Web Crawler Tools — Safe & Structured Web Scraping
What are the Web Crawler Tools?
Langoedge provides powerful web crawling tools designed to retrieve real-time data from external websites. Rather than returning raw, messy HTML, these tools parse pages, strip away advertisements and navigation blocks, and present clean, structured Markdown directly to your AI agents.
The platform exposes two principal crawling tools:
crawl_url(Native Adaptive Crawler): Built on high-performance crawling engines with built-in sandbox controls and security layers.fire_crawl_url(Firecrawl Integration): Integrates with external scraping APIs for handling complex rendering or bypassing strict anti-bot systems.
1. The Native Web Crawler (crawl_url)
The native web crawler is optimized for speed, deep crawling, and structural output. It supports crawling a single URL or executing a breadth-first search (BFS) across multiple pages.
Security & SSRF Protection
For enterprise security, the native crawler enforces strict Server-Side Request Forgery (SSRF) protections. The gateway verifies every destination IP address before connection:
- Blocked Ranges: All private IP subnets (e.g.,
10.0.0.0/8,192.168.0.0/16,172.16.0.0/12), loopbacks (127.0.0.1,::1), and cloud metadata services (169.254.169.254). - Domain Isolation: Any attempt to query internal workspace microservices or hostnames (like
localhostor cloud dashboard services) will raise anUnsafeURLErrorand halt execution instantly.
Tool Parameters
When configuring a crawl_url action within a graph node, you can define the following settings:
| Parameter | Type | Required | Description |
|---|---|---|---|
url |
string |
Yes | The starting HTTP/HTTPS link to crawl. |
url_patterns |
array[string] |
No | Glob/Regex patterns to match. Only URLs matching these patterns will be crawled. |
allowed_domains |
array[string] |
No | Whitelist of domains. The crawler will not exit these boundaries. |
blocked_domains |
array[string] |
No | Blacklist of domains to skip. |
Technical Output Structure
The tool returns a list of web page content blocks structured as follows:
[
{
"title": "Page Title",
"content": "## Section Heading\n\nThis is structured markdown text extracted from the page.",
"metadata": {
"source": "https://example.com/sub-page"
}
}
]
2. The Firecrawl scraper (fire_crawl_url)
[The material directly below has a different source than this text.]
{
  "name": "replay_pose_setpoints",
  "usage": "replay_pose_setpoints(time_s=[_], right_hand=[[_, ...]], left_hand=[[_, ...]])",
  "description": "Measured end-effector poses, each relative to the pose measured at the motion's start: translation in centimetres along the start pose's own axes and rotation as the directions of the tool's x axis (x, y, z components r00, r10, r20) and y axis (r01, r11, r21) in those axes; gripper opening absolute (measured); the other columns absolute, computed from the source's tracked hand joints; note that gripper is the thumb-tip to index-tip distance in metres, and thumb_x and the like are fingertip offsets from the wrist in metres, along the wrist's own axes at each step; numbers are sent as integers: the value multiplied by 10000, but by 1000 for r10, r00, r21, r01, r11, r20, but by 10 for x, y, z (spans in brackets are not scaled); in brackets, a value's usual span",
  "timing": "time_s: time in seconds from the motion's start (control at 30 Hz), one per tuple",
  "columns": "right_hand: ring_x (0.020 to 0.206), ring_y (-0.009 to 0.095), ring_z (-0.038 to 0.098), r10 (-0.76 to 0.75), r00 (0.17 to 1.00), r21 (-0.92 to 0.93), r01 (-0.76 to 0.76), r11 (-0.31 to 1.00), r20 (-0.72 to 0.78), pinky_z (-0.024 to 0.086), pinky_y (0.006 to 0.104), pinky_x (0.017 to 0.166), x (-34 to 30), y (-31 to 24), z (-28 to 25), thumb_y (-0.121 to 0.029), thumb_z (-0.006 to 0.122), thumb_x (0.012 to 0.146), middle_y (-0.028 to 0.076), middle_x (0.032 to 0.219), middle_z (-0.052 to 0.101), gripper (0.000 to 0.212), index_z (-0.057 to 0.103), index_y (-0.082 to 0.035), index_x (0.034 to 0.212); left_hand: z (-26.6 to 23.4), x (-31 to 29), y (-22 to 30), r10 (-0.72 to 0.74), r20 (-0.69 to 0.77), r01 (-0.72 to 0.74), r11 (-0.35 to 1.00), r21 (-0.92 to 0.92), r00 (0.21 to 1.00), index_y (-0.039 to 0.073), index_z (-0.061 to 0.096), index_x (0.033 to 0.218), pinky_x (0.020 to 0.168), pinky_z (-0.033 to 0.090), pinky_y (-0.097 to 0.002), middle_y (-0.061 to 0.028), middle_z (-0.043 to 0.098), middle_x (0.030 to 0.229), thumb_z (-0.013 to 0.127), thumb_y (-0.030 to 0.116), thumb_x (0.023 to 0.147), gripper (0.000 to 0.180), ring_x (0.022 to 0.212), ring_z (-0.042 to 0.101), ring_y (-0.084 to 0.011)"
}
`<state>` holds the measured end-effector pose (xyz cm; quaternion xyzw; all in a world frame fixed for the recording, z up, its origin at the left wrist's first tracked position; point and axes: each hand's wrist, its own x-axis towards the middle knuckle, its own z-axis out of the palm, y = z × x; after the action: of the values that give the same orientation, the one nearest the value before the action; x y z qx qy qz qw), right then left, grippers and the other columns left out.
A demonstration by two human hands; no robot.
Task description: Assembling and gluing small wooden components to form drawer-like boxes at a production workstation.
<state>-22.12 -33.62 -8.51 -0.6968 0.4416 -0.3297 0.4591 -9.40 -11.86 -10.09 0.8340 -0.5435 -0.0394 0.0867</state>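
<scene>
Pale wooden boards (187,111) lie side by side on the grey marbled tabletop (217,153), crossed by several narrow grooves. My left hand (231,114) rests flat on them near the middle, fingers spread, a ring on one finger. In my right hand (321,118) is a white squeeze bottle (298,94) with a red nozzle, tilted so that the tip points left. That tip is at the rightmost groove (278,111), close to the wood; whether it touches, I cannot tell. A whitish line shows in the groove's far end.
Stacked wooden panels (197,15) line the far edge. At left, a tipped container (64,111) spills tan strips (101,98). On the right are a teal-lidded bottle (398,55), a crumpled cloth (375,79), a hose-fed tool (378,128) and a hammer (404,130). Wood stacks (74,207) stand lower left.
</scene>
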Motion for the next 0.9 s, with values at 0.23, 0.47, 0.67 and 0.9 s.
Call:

For web pages that rely heavily on client-side React/Vue hydration or require advanced proxy rotation to avoid bot detection, use the fire_crawl_url tool.
Tool Parameters
| Parameter | Type | Required | Description |
|---|---|---|---|
url |
string |
Yes | The web page URL to scrape. |
[!TIP]
Which one to choose?
Usecrawl_urlby default for standard blogs, documentations, and clean text resources. Swap tofire_crawl_urlif the target site is a single-page app (SPA) that requires browser execution to render content.